Milliyetçilik, ACCEPT’in Kıbrıslı türk aktivistler ile beraber ara bölgede onur yürüyüşüne katılamama sebeplerinden de birisidir. ACCEPT, herhangi bir siyasi ve ideolojik sorun çıkarmamak ve böylece Onur Yürüyüşünün amacını gölgelememek için yürüyüşe katılmadıklarını belirtmiştir.

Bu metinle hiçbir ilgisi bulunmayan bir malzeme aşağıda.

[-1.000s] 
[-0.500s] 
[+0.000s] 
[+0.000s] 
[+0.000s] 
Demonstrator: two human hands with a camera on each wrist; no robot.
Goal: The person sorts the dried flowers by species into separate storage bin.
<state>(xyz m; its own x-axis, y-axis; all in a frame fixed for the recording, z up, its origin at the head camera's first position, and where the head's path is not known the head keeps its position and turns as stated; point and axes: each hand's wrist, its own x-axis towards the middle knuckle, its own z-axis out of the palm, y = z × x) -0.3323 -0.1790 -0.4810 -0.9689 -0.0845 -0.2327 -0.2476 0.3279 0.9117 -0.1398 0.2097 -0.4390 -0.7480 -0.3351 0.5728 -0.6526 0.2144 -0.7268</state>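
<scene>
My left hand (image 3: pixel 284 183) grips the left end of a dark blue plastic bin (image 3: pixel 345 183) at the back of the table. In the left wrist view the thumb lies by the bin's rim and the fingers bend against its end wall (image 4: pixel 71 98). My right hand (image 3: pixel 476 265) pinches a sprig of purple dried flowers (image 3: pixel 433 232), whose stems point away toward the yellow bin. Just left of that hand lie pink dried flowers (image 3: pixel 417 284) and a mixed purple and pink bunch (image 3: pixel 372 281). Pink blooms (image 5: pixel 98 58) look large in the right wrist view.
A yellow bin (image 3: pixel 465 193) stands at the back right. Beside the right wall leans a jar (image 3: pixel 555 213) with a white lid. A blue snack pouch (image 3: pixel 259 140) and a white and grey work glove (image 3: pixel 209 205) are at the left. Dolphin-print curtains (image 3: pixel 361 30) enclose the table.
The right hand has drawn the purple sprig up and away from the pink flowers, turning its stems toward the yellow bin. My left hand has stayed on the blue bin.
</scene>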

Kıbrıs Cumhuriyeti’nde LGBTI+ Hakları İle İlgili Hukuki Engeller
Yukarda bahsedilenlerin yansımaları Kıbrıs Cumhuriyeti’nin yasamasında da 1998’e kadar eşcinselliğin yasaklanmış olması ile de fark edilir. Yürülükteki yasaların Kıbrıs’ı 1878’den 1960’a kadar işgal eden İngiliz Sömürge Devleti’nden kalan Kıbrıs yasaları olduğunu hatırlatmakta fayda vardır. Her ne kadar da İngiltere 1925’de adanın tam resmi sahibi olsa da, 1929’a kadar Osmanlı yasaları resmi olarak değiştirilmemiştir. 1885’deki İngiliz yasa değişikliği kararının Kıbrıs hukuğu ile birleştirilmesi ile Osmanlı’nın eşcinsellik ile ilgili hukuksal hoşgörüsünü bitmiştir. Böylece 1885’den beri ilk kez erkek eşcinselliği Kıbrıs’ta cezai bir davranış olarak görülmeye başlanmıştır. Kadın eşcinselliği ise tanınmamış ve yasalarda yerini almamıştır.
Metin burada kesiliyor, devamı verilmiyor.